### Task prompt
Beneath this line are the data; copy exactly the part of them that opens with the line containing "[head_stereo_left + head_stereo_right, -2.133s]" and closes with the line containing "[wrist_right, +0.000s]", and only that part.

(Beginning of Information provided)

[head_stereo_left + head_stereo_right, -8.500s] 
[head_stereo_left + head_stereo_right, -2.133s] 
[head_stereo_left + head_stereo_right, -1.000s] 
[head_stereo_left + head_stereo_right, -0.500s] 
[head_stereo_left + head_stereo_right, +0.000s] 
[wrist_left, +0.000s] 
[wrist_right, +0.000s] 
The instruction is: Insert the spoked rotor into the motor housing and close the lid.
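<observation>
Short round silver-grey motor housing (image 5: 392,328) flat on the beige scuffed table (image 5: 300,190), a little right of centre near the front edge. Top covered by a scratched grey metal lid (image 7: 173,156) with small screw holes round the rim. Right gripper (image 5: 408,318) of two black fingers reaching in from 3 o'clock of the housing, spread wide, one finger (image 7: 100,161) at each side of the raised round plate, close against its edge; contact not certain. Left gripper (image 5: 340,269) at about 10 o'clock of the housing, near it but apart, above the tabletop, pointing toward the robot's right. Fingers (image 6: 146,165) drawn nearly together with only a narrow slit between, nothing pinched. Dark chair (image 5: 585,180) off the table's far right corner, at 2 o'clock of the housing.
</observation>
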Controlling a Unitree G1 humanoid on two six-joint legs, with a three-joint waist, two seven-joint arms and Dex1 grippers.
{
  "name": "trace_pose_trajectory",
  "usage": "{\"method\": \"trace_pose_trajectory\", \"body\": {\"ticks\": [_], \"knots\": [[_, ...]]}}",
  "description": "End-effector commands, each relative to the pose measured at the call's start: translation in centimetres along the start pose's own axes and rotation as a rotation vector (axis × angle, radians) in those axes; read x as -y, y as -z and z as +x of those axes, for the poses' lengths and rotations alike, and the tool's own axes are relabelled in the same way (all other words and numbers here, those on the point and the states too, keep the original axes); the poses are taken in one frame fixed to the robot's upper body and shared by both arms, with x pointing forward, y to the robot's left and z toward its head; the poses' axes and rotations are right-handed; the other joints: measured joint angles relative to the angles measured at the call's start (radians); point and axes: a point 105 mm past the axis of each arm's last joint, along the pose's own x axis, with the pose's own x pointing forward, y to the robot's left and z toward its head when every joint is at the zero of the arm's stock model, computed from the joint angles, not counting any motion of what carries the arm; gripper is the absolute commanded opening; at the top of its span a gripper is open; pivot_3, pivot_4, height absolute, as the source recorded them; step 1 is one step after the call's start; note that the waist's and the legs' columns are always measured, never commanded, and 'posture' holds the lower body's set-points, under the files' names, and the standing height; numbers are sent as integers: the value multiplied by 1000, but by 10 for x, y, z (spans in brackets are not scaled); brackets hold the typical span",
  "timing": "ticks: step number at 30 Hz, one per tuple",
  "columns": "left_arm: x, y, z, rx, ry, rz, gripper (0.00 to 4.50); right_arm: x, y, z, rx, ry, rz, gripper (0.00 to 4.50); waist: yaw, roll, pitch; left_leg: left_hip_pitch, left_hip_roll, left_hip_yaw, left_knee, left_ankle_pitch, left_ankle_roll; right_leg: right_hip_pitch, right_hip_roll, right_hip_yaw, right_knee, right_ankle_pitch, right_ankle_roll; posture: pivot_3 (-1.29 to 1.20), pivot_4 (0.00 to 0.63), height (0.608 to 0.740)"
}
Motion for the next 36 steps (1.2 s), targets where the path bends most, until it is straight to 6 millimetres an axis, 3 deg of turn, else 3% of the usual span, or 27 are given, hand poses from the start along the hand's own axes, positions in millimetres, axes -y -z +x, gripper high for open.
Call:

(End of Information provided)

### Written reply
[head_stereo_left + head_stereo_right, -2.133s] 
[head_stereo_left + head_stereo_right, -1.000s] 
[head_stereo_left + head_stereo_right, -0.500s] 
[head_stereo_left + head_stereo_right, +0.000s] 
[wrist_left, +0.000s] 
[wrist_right, +0.000s] 

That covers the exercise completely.